## DESCRIPTION OF THE TASK
Copy out the data exactly, leaving the pictures behind.

## DATA SECTION
*** Begin section ***

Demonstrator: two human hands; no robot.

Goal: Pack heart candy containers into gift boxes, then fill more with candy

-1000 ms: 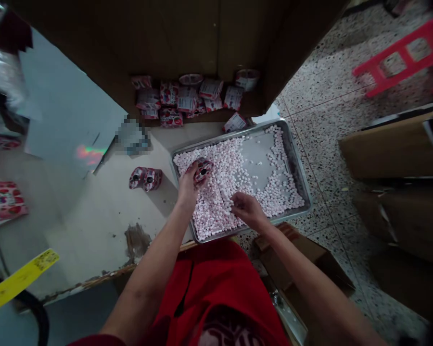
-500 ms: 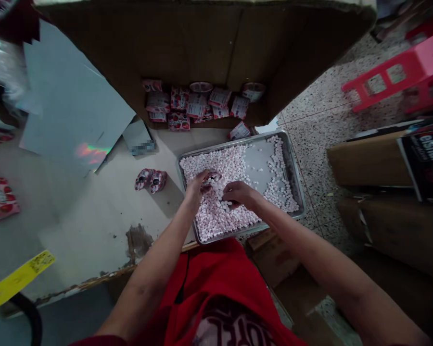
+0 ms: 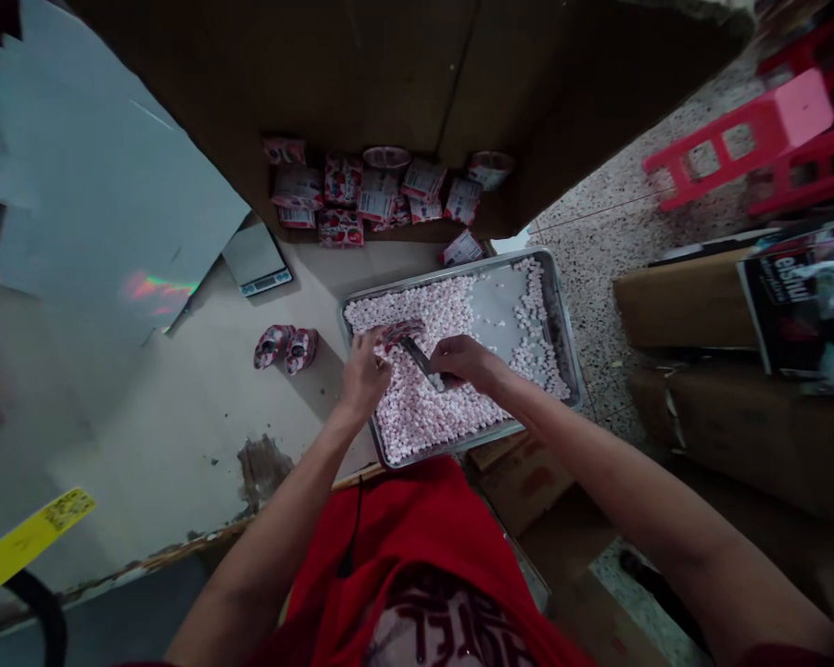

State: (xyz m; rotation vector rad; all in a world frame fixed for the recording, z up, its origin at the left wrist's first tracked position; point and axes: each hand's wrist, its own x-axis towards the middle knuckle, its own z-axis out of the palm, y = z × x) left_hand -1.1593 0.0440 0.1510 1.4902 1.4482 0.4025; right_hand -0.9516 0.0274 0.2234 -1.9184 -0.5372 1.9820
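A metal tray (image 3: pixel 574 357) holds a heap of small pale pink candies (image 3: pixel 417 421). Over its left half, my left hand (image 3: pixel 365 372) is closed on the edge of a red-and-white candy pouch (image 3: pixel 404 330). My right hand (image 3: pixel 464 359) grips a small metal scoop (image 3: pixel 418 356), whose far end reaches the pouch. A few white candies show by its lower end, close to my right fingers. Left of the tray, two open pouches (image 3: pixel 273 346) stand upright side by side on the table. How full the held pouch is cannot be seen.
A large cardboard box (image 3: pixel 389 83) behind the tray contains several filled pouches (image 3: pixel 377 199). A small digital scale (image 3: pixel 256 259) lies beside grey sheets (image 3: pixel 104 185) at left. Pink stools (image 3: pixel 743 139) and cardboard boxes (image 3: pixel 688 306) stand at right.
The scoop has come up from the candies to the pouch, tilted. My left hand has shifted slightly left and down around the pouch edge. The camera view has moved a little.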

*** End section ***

## COMPLETED EXERCISE
Demonstrator: two human hands; no robot.

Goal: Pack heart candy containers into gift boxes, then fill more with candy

-1000 ms: 
-500 ms: 
+0 ms: 

State: (xyz m; rotation vector rad; all in a world frame fixed for the recording, z up, its origin at the left wrist's first tracked position; point and axes: each hand's wrist, its own x-axis towards the middle knuckle, its own z-axis out of the palm, y = z × x) left_hand -1.1593 0.0440 0.1510 1.4902 1.4482 0.4025; right_hand -0.9516 0.0274 0.2234 -1.9184 -0.5372 1.9820
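A metal tray (image 3: pixel 574 357) holds a heap of small pale pink candies (image 3: pixel 417 421). Over its left half, my left hand (image 3: pixel 365 372) is closed on the edge of a red-and-white candy pouch (image 3: pixel 404 330). My right hand (image 3: pixel 464 359) grips a small metal scoop (image 3: pixel 418 356), whose far end reaches the pouch. A few white candies show by its lower end, close to my right fingers. Left of the tray, two open pouches (image 3: pixel 273 346) stand upright side by side on the table. How full the held pouch is cannot be seen.
A large cardboard box (image 3: pixel 389 83) behind the tray contains several filled pouches (image 3: pixel 377 199). A small digital scale (image 3: pixel 256 259) lies beside grey sheets (image 3: pixel 104 185) at left. Pink stools (image 3: pixel 743 139) and cardboard boxes (image 3: pixel 688 306) stand at right.
The scoop has come up from the candies to the pouch, tilted. My left hand has shifted slightly left and down around the pouch edge. The camera view has moved a little.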

The exercise is fully answered.